一方で,残念に感じる点もあります。100mや200mを除くトラック種目では,予選後はすべてタイムレースで順位が決まる方式が採用されています。本来トラック競技は,相手との駆け引きの中で勝負が決まるものです。特に長距離種目では,ペース配分や位置取りが大きく影響し,その場の判断が勝敗を分けます。

しかしタイムレース方式では,異なる組で走った記録で順位が決まるため,直接対決の緊張感やドラマが薄れてしまいます。組ごとの展開による有利不利も避けられません。この日のために努力を重ねてきた選手たちのことを思うと,「やむを得ない」と理解しつつも,どこか割り切れない思いが残ります。

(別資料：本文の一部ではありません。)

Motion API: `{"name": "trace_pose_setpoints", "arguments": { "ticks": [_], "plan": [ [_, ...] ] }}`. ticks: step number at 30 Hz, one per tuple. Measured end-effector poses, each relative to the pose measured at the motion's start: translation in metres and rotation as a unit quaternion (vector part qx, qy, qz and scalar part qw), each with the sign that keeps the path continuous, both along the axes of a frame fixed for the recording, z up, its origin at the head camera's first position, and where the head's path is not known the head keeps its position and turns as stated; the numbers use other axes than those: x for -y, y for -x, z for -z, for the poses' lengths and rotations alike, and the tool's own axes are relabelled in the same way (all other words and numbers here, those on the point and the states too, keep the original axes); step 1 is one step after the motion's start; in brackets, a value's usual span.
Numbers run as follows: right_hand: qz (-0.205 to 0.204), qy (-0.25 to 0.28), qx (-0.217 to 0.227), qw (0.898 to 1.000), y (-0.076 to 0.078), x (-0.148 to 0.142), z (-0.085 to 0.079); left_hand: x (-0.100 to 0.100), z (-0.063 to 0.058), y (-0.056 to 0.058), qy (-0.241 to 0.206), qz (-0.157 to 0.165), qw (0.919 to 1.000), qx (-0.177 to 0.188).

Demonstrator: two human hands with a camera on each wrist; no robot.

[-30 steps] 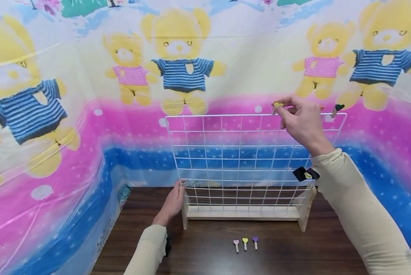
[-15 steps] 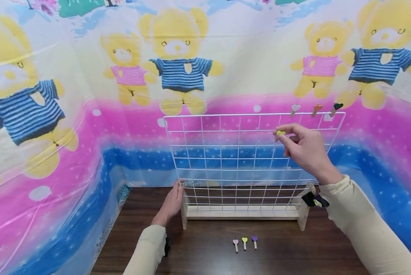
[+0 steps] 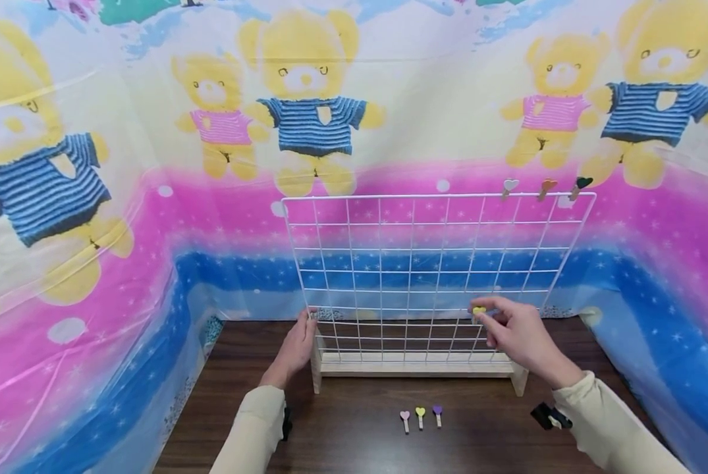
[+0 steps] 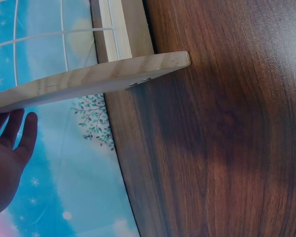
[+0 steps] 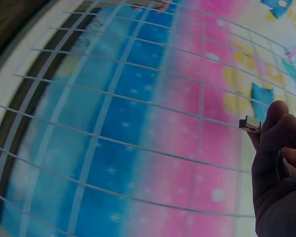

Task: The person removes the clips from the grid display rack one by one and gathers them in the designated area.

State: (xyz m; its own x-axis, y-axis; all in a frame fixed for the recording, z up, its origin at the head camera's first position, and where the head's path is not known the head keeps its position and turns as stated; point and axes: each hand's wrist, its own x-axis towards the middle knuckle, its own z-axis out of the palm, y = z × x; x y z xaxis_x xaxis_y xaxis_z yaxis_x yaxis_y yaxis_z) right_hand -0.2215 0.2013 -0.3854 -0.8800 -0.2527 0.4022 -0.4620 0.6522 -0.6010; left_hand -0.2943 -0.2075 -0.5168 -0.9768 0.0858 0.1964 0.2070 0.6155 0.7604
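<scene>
With my left hand (image 3: 296, 343) straight-fingered against the rack (image 3: 415, 370), I'd brace it and angle the yellow clip (image 3: 479, 310) my right hand (image 3: 522, 334) pinches clear of the nearby wires (image 3: 389, 271).

A yellow heart clip (image 3: 479, 310) is pinched in the right hand (image 3: 522, 336); the wire rack (image 3: 409, 270), topped by three clips (image 3: 547, 187), is touched by the left hand (image 3: 296, 345).

Your left hand (image 3: 296, 345): at the left end of the rack (image 3: 415, 370). Your right hand (image 3: 522, 331): before the rack, with a clip (image 3: 479, 311) in it; above, three clips (image 3: 547, 187) on the top wire (image 3: 413, 196); leftward and nearer you, three more clips (image 3: 420, 415) on the table (image 3: 496, 434).
</scene>
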Motion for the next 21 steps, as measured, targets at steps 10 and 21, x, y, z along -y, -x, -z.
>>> {"name": "trace_pose_setpoints", "arguments": {
  "ticks": [10,21],
  "plan": [
    [0.007,0.006,0.101,0.995,-0.004,-0.005,0.080,0.000,0.004,0.002,-0.001,0.000,0.9999,-0.011],
    [-0.037,0.019,0.135,0.990,-0.001,-0.008,0.162,0.000,0.001,0.000,-0.012,-0.001,0.9999,0.009]
  ]
}}
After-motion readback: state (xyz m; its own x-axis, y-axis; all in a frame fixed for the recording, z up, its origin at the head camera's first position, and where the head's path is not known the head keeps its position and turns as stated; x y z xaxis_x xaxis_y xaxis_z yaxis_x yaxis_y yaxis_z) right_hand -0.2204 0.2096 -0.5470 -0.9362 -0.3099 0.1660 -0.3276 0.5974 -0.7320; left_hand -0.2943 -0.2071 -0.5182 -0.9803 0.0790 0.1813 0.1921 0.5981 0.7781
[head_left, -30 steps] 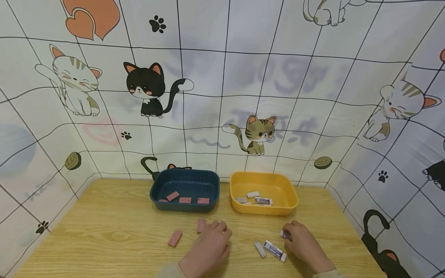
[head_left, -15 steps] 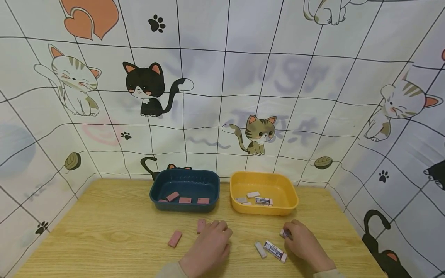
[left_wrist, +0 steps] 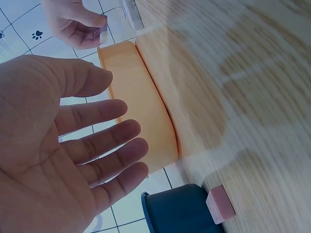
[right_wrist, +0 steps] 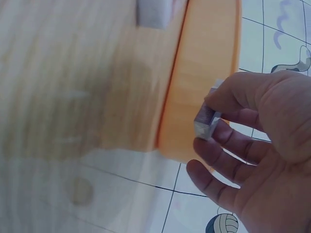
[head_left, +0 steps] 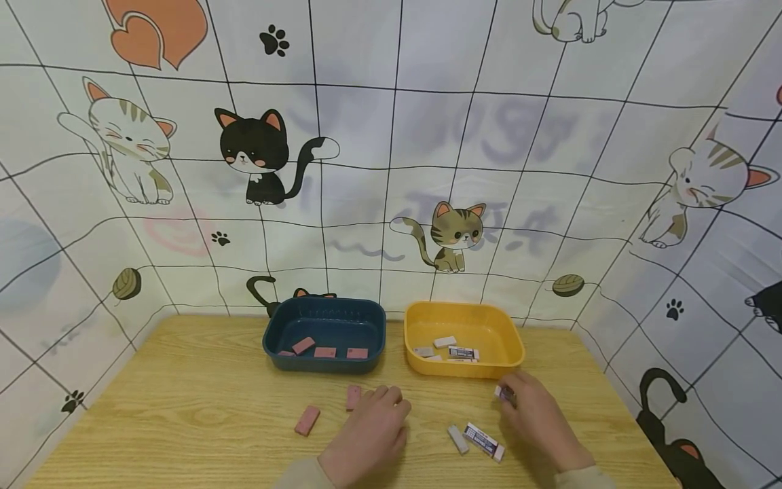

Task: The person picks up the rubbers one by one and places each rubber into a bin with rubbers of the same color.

こうした状況を見ると,開催地の在り方そのものも考えさせられます。例えば,比較的涼しい北海道での開催を基本とするなど,環境を優先した選択肢もあるでしょう。「持ち回り開催」という形式も大切ですが,それ以上に重要なのは,選手が持てる力を最大限に発揮できる環境を整えることではないでしょうか。実際にサッカー競技は毎年,福島のJヴィレッジでの開催に集約されており,方向性はすでに示されています。

大人の役割とは,建前や前例を守ることではなく,子どもたちが全力で挑める舞台を整えることにあるはずです。暑さが命に関わる時代にあって,なお従来のやり方に固執するのであれば,それはもはや伝統ではなく,単なる思考停止と言われても仕方がないのではないでしょうか。

インターハイの開幕が近づき,ワタシはパソコンで速報を追いながら,後輩たちの走りに一喜一憂する1週間を過ごすことになりそうです。

そして,「環境を整える」という視点は,ワタシの行政書士としての仕事にも通じています。許認可や各種手続きは目立つものではありませんが,依頼者が安心して活動できる土台を整える役割を担っています。適切なルール設計や運用がなければ,本来の力は発揮できません。

スポーツも社会も同じです。表に立つ人が全力を出せるかどうかは,その背後にある「仕組み」を整える者の責任にかかっています。その責任を果たしているかどうか,ワタシ自身も日々問われているのだと思います。